### EXERCISE BRIEF
Starting at the line that has "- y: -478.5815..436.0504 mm" and stopping after the line that has "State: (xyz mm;", reproduce the listing below exactly; omit everything else.

### INFORMATION SUPPLIED
+++
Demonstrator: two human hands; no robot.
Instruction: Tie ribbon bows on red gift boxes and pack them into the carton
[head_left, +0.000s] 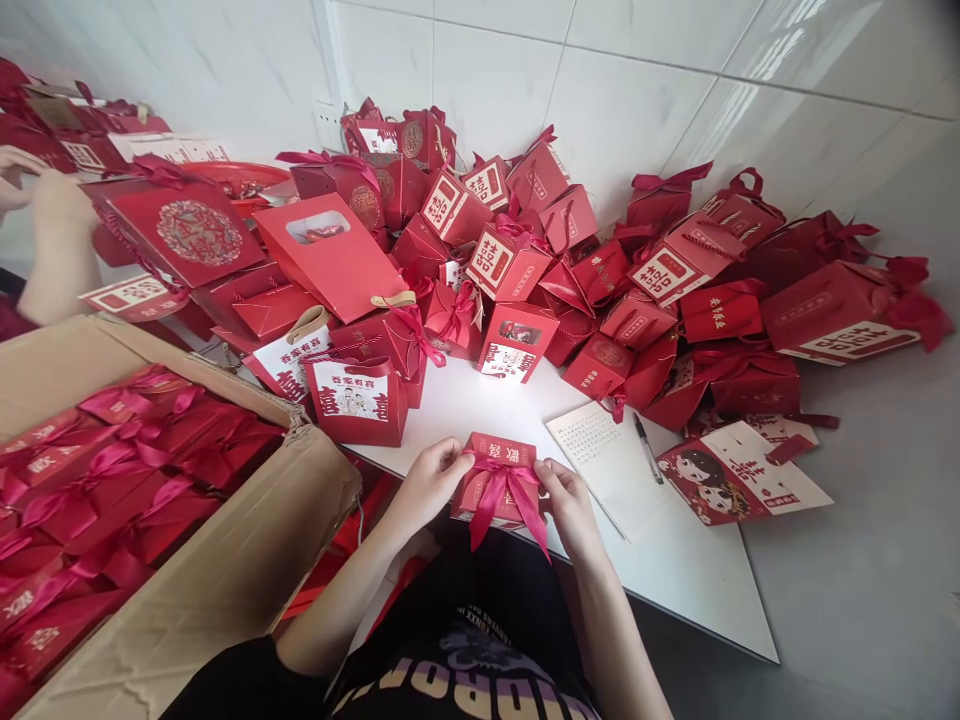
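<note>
Favour-box ribbon (491, 497) is pinched by left hand (436, 478) and right hand (568, 496). Gift box (510, 262) at twelve o'clock reads “囍”.

At lower centre, the small box (510, 449) is red with pale lettering, its ribbon bow (491, 503) a glossy pink-red. The tabletop (686, 550) is plain white. The carton (202, 600) at lower left is tan. Right of centre, the white notepad (585, 445) carries rows of dark writing; the pen (648, 450) is black. The wall (495, 75) shows white tiles, faintly grey-veined.
</note>
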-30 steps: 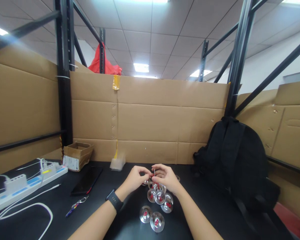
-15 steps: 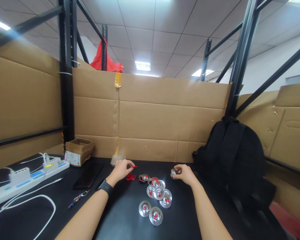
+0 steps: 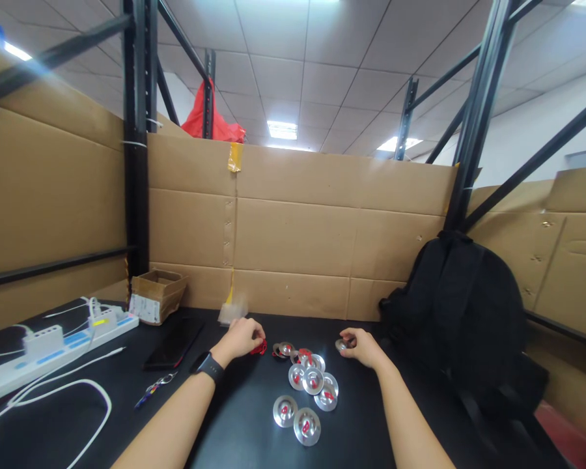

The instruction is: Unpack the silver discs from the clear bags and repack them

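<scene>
Black table (image 3: 239, 423), overlapping metal discs (image 3: 312, 382) at centre. Right hand (image 3: 363, 347): fingers curled at a single disc (image 3: 340, 344). Left hand (image 3: 241, 338): fingertips at red cords (image 3: 259, 349); either grip uncertain. A careless brush could scatter discs; tugging could tangle cords.

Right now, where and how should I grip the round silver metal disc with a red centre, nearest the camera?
Probably pinch the nearest disc by its right rim, approaching from the right: its left edge meets a neighbouring silver disc; its right edge is exposed.
</scene>
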`<action>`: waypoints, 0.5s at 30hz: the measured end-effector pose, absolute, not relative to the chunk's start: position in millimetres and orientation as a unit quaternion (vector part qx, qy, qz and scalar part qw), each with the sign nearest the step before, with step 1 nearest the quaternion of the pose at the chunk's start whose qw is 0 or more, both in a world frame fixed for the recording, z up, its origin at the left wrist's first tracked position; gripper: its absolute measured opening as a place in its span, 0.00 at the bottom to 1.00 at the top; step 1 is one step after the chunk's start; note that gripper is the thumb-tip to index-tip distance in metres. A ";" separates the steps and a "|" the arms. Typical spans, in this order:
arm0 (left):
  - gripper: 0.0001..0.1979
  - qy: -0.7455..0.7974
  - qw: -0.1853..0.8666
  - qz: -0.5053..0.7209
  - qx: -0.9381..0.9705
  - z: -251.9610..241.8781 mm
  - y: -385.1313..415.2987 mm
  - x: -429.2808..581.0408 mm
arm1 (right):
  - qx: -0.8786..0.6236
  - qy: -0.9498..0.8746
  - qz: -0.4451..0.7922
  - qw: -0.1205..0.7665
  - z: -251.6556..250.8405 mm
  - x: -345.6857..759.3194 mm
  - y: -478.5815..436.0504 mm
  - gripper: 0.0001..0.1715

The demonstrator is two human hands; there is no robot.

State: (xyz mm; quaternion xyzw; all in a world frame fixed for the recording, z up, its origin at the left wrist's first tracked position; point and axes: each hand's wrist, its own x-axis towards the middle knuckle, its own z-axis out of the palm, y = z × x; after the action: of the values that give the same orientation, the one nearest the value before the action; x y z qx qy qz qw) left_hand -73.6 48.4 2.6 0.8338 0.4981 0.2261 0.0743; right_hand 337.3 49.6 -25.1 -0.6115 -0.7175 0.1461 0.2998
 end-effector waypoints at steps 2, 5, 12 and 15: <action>0.08 0.499 0.074 0.224 0.834 1.1 49.4 -73.6 | -0.612 -0.715 0.147 0.302 -26.7 337.4 49.5 0.30; 0.08 0.501 0.082 0.219 0.833 -0.4 50.5 -73.3 | -0.615 -0.716 0.146 0.298 -24.2 335.0 46.4 0.29; 0.08 0.516 0.088 0.186 0.832 0.8 49.1 -73.0 | -0.498 -0.784 0.174 0.327 14.3 287.2 16.3 0.22; 0.08 0.514 0.086 0.185 0.833 0.4 49.1 -73.3 | -0.435 -0.831 0.204 0.280 22.8 258.3 3.7 0.21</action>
State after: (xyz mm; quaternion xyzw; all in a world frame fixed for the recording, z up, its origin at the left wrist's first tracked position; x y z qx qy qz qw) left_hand -73.3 49.1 0.4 0.8334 0.5137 0.1848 0.0857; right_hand 258.3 3.7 22.8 -0.4353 -0.8310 0.2043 0.2796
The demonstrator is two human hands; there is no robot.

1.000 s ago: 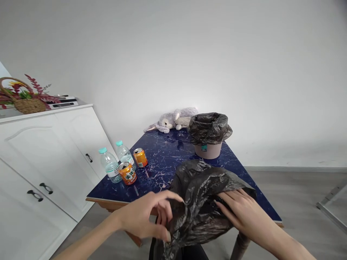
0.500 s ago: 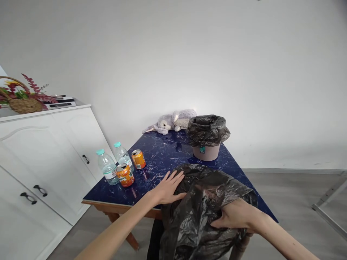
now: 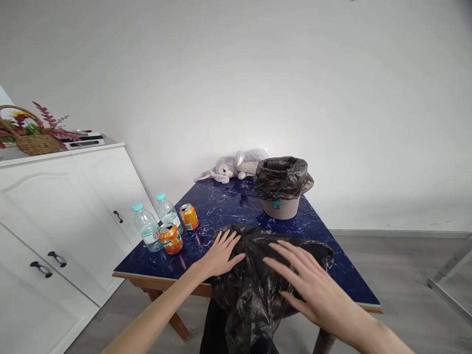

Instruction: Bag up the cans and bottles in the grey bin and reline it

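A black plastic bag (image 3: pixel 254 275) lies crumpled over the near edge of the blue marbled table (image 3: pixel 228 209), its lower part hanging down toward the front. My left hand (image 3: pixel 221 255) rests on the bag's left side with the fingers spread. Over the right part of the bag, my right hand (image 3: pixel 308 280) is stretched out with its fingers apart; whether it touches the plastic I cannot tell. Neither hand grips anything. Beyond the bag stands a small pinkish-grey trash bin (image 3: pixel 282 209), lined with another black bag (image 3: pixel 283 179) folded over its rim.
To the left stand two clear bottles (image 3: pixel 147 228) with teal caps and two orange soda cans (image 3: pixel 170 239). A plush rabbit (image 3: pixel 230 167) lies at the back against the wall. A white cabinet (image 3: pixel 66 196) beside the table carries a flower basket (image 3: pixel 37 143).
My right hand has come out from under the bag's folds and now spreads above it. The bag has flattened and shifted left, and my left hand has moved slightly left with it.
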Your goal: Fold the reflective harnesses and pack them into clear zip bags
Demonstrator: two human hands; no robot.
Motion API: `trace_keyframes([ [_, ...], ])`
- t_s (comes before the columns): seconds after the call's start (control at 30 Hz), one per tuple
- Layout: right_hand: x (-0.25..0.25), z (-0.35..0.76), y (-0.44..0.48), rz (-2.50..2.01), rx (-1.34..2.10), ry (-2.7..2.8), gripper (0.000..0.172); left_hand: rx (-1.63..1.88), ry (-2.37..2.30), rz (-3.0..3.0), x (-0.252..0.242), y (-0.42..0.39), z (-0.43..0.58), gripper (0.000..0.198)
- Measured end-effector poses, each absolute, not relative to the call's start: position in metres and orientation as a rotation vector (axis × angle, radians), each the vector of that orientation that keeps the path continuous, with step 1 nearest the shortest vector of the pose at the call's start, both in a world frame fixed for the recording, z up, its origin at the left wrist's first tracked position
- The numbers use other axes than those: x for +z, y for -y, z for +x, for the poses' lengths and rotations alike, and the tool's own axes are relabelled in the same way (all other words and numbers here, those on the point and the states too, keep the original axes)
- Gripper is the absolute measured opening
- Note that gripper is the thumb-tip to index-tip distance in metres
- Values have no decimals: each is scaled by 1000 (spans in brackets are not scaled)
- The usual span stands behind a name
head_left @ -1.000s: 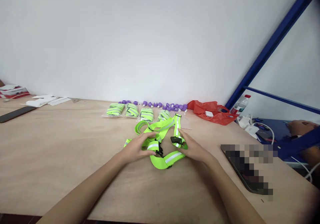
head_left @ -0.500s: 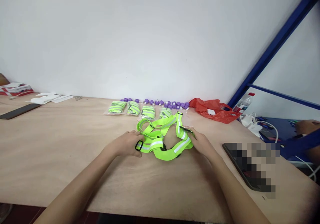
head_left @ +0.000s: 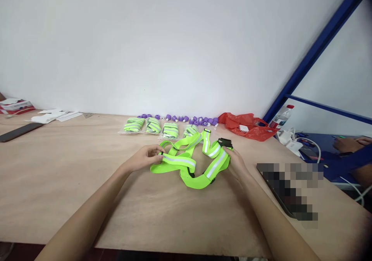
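Observation:
A neon-yellow reflective harness (head_left: 197, 182) with silver stripes lies loosely looped on the wooden table. My left hand (head_left: 144, 157) pinches one of its straps at a small black slider, on the left side. At the right, my right hand (head_left: 236, 162) grips the strap beside a black buckle (head_left: 225, 142); some of its fingers are hidden behind the webbing. Behind the harness, several folded reflective straps in clear bags (head_left: 170, 130) lie in a row, the rightmost partly covered by the harness.
Purple caps (head_left: 200, 121) line the wall. A red plastic bag (head_left: 247, 127) and a bottle (head_left: 281, 117) stand back right. A phone (head_left: 276, 191), partly blurred out, lies right. Papers (head_left: 49, 116) and a dark flat bar (head_left: 21, 132) are left. Another person's hand (head_left: 347, 144) shows far right.
My left hand has raised its strap end and turned it, so the slider now sits in my fingertips. My right hand has shifted slightly right, and the black buckle now stands up beside it.

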State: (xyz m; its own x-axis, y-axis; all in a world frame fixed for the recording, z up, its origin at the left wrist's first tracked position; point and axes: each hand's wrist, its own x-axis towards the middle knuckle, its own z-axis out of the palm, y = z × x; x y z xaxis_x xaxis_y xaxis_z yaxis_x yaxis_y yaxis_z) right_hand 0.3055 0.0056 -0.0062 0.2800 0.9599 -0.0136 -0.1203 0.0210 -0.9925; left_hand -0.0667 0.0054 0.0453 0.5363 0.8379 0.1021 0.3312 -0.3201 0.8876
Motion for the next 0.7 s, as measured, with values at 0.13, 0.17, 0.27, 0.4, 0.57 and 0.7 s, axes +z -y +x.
trace_keyframes([
  [0.13,-9,308,-9,-1205,971,980,40,831,-923,1654,37,-12,-69,32],
  [0.17,-10,310,-9,-1209,946,997,40,862,-947,1621,35,-14,-70,33],
  [0.27,-13,315,-10,-1234,912,1032,33,978,-1004,1501,33,-18,-72,34],
  [0.4,-14,321,-11,-1230,929,1047,34,1035,-1046,1358,34,-24,-78,32],
  [0.57,-10,326,-12,-1145,959,991,43,1125,-1158,1316,35,-26,-86,26],
  [0.7,-7,333,-12,-1069,959,935,45,1162,-1217,1324,40,-23,-94,30],
])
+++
### ANSWER SECTION
  - y: -478.5815..436.0504 mm
  - gripper: 0.0001..0.1715

The demonstrator is two human hands; there is no robot.

State: (xyz mm; quaternion xyzw; all in a world frame fixed for the recording, z up, its origin at the left wrist's first tracked position; point and axes: each hand's wrist, its own x-axis towards the middle knuckle, its own z-axis out of the palm, y = z × x; after the action: of the values that give the same orientation, the one nearest the value before the action; x y z qx qy qz qw) left_hand -73.6 48.4 2.6 0.8338 0.4981 0.2261 0.0743; right_hand 337.3 49.6 -25.1 -0.6115 -0.7175 0.1461 0.2998

The exercise has been answered in full.